Vivi para ler, em toda mídia social a que tenho acesso, o infeliz entendimento de uma juíza de direito fluminense que, no ato de decidir, escreveu que o autor da demanda (Chico Buarque de Hollanda) não comprovou a autoria de sua música (Roda Viva).
Li, reli e três li, assombrado, o entendimento da magistrada, como que esperando uma mudança no sentido e significado de suas palavras. Não adiantou nada; o escrito se perpetua e perpetuado está. Com isso a julgadora demarcou o dia em que o judiciário (parte dele) passou o recibo de não saber que Roda Viva é uma dentre várias obras primas de Chico Buarque.
Neste ponto minha angústia conflita com a existência e, ambas, me cobram uma posição acerca da música em si (Roda Viva), no contexto da produção poético-musical de Chico, enquanto artista sem igual de nossa língua.
Não por acaso Chico é o último vencedor do prêmio Camões de literatura em língua portuguesa, além de exímio retratista da condição feminina na sociedade latina, foi e segue sendo um aguerrido combatente poético das ditaduras (civis e militar).

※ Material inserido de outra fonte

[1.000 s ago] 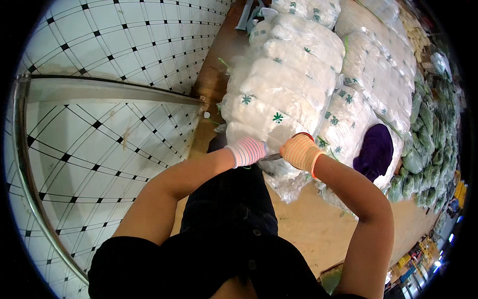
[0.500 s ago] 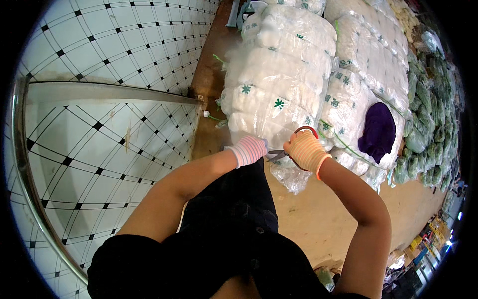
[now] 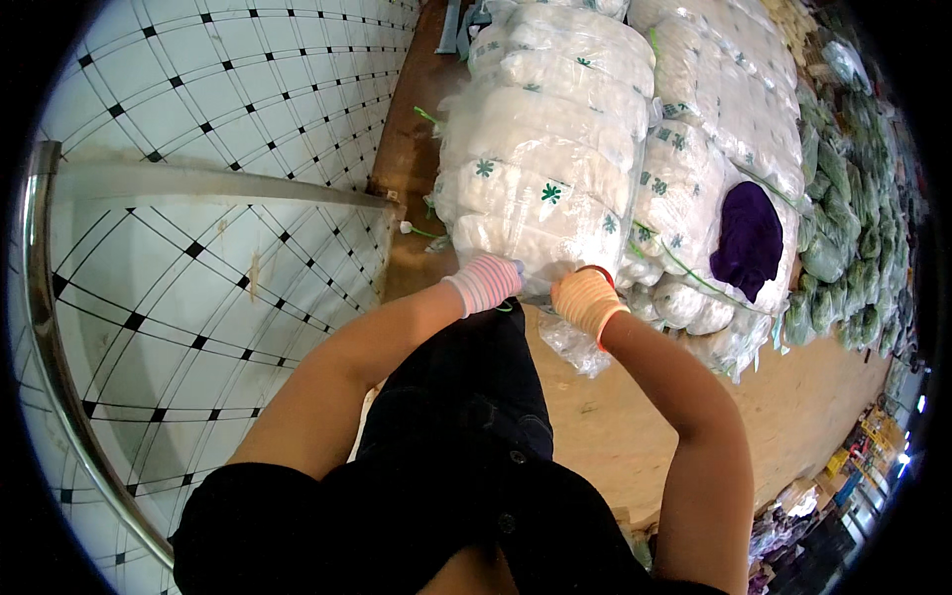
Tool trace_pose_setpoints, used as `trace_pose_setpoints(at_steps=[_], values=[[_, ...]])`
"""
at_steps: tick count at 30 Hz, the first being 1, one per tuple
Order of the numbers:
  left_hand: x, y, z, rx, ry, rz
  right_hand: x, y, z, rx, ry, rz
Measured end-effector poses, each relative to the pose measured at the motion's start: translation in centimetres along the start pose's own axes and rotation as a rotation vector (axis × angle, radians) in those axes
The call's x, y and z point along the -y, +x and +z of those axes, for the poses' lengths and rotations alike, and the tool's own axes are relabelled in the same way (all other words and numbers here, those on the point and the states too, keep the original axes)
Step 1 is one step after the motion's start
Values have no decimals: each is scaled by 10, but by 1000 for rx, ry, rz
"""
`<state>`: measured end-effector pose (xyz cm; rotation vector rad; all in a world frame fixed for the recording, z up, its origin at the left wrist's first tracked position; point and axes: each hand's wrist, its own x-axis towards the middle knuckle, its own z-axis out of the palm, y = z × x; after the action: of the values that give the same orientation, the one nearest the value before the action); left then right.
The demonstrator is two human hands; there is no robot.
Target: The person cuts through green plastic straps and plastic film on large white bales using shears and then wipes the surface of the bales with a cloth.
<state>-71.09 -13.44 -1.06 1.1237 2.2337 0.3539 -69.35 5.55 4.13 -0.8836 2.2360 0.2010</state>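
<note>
Left hand (image 3: pixel 488 285), gloved in pink stripes, is closed on the near end of a large clear bag (image 3: pixel 540 223) with white contents, in the upper middle of the view. Just beside it, the right hand (image 3: pixel 587 299), gloved in orange stripes, grips scissors (image 3: pixel 601 271) whose red handle shows past the knuckles. Loose clear plastic (image 3: pixel 575 347) hangs below, and a dark purple cloth (image 3: pixel 749 243) lies on the neighbouring bag (image 3: pixel 684 169) to the right

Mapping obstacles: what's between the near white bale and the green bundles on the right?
Head view: between the near white bale and those green bundles stands another plastic-wrapped white stack, a purple cloth lying on it.
</note>
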Motion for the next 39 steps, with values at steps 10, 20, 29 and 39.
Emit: trace_pose_setpoints(at_steps=[10,20,29,39], values=[[13,-8,3,-45,65,93,56,-60,19,-62,343,531],[3,-2,-4,-119,-18,78,47,-38,30,-182,251,474],[-5,-3,-14,-148,-122,30,41,-35,26,-223,190,398],[-3,1,-20,16,110,21,18,-23,11,-188,50,184]])
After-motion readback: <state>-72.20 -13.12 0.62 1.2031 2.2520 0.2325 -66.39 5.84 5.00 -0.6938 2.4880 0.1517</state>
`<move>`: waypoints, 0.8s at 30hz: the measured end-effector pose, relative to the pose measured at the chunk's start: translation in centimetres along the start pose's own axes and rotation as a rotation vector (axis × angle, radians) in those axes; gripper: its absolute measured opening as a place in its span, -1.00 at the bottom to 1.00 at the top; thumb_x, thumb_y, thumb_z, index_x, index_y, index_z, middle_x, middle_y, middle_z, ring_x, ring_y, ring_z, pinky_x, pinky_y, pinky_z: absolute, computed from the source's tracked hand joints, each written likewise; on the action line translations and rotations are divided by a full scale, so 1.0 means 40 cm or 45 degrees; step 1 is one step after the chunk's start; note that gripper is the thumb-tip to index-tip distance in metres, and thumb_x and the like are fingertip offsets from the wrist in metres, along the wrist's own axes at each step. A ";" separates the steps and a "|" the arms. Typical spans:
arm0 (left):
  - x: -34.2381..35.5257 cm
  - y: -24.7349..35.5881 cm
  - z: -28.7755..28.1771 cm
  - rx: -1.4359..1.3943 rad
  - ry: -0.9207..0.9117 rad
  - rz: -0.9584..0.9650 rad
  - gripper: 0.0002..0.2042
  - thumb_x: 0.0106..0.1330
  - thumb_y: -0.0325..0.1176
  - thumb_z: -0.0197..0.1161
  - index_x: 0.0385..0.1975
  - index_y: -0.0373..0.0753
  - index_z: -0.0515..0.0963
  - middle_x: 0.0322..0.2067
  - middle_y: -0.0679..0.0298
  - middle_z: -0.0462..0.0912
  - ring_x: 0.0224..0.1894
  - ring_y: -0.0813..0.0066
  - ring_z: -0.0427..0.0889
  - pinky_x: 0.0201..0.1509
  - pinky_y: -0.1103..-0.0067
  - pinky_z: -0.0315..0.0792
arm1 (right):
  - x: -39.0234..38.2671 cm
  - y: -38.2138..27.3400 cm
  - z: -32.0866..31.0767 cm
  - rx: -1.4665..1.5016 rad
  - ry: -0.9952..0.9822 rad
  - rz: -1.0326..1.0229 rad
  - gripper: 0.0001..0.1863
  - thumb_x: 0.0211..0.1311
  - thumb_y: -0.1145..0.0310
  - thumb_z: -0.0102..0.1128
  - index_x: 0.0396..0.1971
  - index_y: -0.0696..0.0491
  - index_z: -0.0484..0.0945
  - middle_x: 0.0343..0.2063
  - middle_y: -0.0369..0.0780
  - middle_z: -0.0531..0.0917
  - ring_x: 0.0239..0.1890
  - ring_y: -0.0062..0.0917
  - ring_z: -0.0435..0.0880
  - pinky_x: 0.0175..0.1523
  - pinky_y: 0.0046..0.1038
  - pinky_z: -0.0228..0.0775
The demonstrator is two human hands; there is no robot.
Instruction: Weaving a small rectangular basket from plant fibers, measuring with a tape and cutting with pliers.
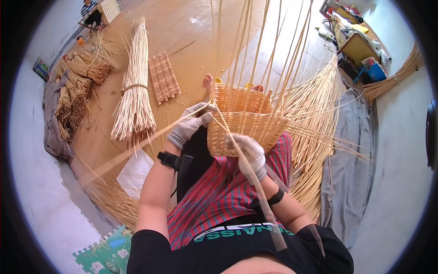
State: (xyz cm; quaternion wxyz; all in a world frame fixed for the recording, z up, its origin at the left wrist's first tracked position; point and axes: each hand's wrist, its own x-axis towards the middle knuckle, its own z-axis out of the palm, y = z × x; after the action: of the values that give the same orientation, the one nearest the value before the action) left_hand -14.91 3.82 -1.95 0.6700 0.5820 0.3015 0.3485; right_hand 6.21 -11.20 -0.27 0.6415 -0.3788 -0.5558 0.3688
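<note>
A half-woven wicker basket rests against my lap, with tall upright stakes rising from its walls. My left hand, in a pale glove, pinches the weave at the basket's left corner. From that corner a long, blurred cane strand runs down to the left. My right hand, also gloved, is closed on a second cane strand, in front of the basket's near wall. This strand slants from the left corner down past my right forearm. Its lower end is smeared by motion.
A tied cane bundle and a woven panel lie on the floor ahead left. More bundles line the left wall. Loose canes fan out at right beside grey cloth. Another person sits far left.
</note>
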 end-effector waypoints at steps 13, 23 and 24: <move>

Assim é que Roda Viva compreende severa crítica ao espectro da força imposta pelo regime ditatorial, pródigo em pear a liberdade de expressão, bem assim em ‘desaparecer’ com gente de pensar distinto (Herzog), além de torturar muita gente que sobreviveu (Mírian Leitão) para contar das próprias sevícias…
Para criticar e, ao mesmo tempo, se proteger dos militares que assaltaram o poder e deram um golpe de estado no Brasil em 1964, Chico faz uso de sua arma: a escrita. Mas o fez em letras cifradas que nos permitiam uma multiplicidade de significados e interpretações.
Assim é que se aloca Roda Viva em nosso cancioneiro. A música é de 1968 (quatro anos após o golpe de estado) e já nasceu incomodando os opressores: “tem dias em que a gente se sente, como quem partiu ou morreu. A gente estancou de repente ou foi o mundo então que cresceu?”
Roda Viva retrata um homem oprimido por um sistema ilegítimo que impede o exercício pleno da cidadania, na peia comportamental imposta. De consequência é, para ele, Chico, rematado absurdo, um político reacionário que apologiza o fascismo, fazer uso de sua música em causa própria.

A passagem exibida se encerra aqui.